Thriving Shenzhen tells tale of old man and the city
CHANGE OF POLICIES
Deng Zhibiao often recalls the poverty in the 1970s and being offered bread and soda water that had come from neighboring Hong Kong.
"I dared not eat them!" he said. "They were products of capitalism."
Shenzhen's poverty made many of the villagers to attempt to sneak into Hong Kong.
"We fished in the Shenzhen River. Many fishermen didn't come back," said Deng Zhibiao. "Among more than 70 households, about 30 left."
Deng Xiaoping visited Guangdong in 1977. Three years later, Shenzhen became a special economic zone, an area where special business policies were experimented with.
Deng Zhibiao started buying second-hand cars in Hong Kong to sell in Shenzhen.
"Before the reform I couldn't do that. It was called capitalism."
By 1980, many people in Yumin Village had televisions, fridges, stereos and electric cookers -- all luxuries at that time. While other Chinese citizens earned less than 100 yuan (about 14.6 U.S. dollars) a month, the average annual household income in the village exceeded 10,000 yuan.

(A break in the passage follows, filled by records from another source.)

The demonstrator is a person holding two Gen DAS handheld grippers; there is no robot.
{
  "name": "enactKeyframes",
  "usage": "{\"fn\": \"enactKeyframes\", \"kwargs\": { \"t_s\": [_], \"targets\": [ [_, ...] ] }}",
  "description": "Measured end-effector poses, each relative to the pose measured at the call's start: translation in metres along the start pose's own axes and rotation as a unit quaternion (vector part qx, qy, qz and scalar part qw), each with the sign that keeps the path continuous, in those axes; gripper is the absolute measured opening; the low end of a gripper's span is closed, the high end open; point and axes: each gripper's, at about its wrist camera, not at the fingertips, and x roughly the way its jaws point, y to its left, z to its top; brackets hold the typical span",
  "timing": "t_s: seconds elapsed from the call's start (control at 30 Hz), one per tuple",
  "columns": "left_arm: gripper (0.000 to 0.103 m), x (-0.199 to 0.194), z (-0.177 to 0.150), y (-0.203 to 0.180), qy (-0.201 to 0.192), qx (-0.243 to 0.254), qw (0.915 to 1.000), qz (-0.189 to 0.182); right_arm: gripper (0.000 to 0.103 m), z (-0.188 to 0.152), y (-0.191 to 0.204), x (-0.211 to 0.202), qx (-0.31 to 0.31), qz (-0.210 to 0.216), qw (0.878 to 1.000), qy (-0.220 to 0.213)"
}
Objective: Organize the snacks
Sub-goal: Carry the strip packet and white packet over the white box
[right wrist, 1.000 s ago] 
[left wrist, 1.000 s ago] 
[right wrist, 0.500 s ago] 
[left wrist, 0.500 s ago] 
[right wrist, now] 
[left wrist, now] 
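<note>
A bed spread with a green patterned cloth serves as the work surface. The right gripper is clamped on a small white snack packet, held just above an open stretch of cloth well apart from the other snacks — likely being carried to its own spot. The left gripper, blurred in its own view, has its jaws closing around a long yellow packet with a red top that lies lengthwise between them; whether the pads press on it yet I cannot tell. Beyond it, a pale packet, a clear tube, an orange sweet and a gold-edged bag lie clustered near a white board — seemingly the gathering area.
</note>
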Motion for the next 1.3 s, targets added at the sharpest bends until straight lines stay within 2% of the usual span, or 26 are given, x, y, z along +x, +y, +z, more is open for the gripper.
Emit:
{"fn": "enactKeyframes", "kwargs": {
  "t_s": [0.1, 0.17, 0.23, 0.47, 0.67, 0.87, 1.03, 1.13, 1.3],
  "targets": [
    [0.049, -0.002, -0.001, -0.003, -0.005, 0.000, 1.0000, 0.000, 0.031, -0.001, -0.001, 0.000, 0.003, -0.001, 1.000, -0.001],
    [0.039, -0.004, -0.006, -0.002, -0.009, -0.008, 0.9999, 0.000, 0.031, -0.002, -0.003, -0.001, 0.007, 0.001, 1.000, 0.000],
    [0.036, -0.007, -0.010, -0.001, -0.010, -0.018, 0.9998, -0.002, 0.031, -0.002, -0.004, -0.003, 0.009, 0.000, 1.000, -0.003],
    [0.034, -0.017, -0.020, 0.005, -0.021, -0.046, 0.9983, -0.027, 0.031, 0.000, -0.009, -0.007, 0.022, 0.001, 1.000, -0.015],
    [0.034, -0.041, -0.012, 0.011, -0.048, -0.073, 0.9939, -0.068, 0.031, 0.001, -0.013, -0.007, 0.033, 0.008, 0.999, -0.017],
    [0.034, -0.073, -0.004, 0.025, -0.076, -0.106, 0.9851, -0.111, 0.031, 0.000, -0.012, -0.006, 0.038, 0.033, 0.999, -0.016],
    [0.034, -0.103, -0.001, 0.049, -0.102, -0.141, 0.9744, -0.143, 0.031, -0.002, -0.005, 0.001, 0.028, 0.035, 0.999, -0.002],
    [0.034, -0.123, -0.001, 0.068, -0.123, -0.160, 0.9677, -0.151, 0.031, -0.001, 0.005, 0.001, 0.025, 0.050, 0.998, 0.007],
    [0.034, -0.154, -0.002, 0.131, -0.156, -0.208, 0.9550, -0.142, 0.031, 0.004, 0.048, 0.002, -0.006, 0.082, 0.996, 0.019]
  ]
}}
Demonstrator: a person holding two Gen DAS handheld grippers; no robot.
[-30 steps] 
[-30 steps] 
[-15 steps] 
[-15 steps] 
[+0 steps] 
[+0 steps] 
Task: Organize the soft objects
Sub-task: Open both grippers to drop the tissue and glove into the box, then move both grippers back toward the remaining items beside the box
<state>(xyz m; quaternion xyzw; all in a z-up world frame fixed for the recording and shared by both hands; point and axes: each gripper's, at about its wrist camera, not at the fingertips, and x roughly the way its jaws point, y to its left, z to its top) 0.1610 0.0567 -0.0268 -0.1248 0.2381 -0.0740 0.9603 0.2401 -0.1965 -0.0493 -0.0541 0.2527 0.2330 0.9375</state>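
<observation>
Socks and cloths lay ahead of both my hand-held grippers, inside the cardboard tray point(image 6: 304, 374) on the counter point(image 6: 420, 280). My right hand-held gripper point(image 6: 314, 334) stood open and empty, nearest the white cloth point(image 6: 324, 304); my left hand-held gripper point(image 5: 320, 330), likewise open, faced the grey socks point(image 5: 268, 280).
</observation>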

By 1985, the villagers had started factories making clothes, watches and jewelry. Businesses in Hong Kong were soon investing in Shenzhen.
HEATED DEBATE
Huaqiangbei, a sub-district in the city center of Shenzhen, used to be a congregation of manufacturers.
"At first they made electronic devices. Shenzhen Electronics Group (SEG) came into being in 1986 when they needed a market to buy components," said Hu Jianping, vice general manager of SEG.
Following SEG, more companies were founded and Shenzhen started to take shape as a manufacturing hub. "The then Ministry of Electronics Industry provided experts; the city government of Shenzhen gave us land and exempted our taxes," Hu said.
However, the development was not all plain sailing.
"From a planned economy to a market economy, the model for SEG invited dispute," he said.
Chen Xitian, 76, former vice editor-in-chief with the Shenzhen Special Zone Daily, said that reform and opening up were stagnating at the beginning of the 1990s when the world saw serious setbacks in socialist movement in the former Soviet Union and eastern Europe.
"In China, there were heated discussions about socialism or capitalism," Chen said.
Deng's 1992 southern tour brought the debates to an end.
"A planned economy is not just socialism as there is also planning under capitalism; a market economy is not just capitalism as there are also markets under socialism," he said.
After that, Deng Zhibiao's village was converted into a joint stock company.
Hu Jianping, then 30, quit his job as a teacher in northwest China's Shaanxi Province and went to Shenzhen.
SEG started manufacturing mobile phones.
"At the height of its prosperity, about 70 percent of the world's mobile phones were made in China, while 80 percent of China's mobile phones were from Huaqiangbei," Hu said.